■ Activity: Look through the listing below and say how many lines contain the word "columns". Nothing else belongs in the reply.

START Given information

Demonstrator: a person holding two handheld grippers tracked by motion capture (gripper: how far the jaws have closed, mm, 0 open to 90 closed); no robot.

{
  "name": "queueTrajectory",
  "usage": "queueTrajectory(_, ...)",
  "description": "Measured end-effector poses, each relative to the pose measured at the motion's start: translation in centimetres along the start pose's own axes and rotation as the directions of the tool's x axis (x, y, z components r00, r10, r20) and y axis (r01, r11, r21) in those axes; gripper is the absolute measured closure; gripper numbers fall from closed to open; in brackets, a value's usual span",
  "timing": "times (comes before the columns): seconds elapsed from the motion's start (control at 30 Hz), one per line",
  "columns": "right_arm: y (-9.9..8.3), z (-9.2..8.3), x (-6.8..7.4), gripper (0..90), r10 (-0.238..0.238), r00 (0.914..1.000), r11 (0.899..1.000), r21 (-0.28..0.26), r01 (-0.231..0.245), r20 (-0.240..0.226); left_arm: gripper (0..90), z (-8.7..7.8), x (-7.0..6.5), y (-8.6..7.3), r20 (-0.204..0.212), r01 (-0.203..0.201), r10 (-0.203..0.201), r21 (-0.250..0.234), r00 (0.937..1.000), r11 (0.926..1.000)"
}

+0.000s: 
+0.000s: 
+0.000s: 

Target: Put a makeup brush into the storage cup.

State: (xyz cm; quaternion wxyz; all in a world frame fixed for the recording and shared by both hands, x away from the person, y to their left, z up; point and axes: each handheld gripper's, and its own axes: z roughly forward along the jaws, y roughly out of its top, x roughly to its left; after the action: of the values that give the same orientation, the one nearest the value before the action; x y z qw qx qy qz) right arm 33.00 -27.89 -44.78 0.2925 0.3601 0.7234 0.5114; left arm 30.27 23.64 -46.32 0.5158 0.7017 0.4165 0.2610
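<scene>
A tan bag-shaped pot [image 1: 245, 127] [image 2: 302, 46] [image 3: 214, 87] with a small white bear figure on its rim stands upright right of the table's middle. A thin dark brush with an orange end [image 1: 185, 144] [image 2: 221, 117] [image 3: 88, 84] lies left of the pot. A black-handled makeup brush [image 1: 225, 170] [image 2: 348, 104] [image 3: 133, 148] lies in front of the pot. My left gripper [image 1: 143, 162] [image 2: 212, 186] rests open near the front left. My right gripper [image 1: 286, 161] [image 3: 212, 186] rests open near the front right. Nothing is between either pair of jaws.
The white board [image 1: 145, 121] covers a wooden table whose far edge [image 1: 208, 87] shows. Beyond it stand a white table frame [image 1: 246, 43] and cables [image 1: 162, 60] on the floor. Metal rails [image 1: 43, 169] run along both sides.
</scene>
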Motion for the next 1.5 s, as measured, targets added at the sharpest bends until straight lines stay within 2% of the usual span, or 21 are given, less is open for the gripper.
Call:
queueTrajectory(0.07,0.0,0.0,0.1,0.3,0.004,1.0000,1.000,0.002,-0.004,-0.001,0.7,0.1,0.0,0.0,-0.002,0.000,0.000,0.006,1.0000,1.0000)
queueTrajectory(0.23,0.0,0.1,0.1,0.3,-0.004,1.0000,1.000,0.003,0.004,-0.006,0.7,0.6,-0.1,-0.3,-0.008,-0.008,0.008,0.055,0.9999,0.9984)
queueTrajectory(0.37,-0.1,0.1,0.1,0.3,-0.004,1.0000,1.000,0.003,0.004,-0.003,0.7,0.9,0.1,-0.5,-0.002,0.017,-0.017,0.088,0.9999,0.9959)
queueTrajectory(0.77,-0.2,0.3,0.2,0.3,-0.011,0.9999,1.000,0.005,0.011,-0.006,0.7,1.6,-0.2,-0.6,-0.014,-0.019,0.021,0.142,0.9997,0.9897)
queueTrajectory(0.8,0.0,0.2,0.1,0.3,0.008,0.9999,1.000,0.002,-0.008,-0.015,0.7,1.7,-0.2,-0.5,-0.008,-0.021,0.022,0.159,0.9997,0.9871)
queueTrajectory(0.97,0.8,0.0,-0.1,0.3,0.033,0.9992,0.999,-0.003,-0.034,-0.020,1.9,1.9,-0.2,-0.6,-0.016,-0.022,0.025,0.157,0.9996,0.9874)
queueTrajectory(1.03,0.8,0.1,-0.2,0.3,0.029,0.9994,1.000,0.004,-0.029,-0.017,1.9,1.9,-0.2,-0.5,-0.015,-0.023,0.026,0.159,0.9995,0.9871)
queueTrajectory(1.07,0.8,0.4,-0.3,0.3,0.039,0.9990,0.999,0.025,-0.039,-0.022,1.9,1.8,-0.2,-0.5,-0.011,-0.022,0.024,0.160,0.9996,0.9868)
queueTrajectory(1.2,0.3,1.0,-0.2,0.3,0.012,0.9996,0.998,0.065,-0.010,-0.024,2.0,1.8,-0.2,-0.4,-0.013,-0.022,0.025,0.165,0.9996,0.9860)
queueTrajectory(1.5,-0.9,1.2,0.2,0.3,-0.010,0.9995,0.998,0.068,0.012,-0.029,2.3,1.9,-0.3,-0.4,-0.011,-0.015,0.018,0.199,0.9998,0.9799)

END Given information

■ Answer area: 2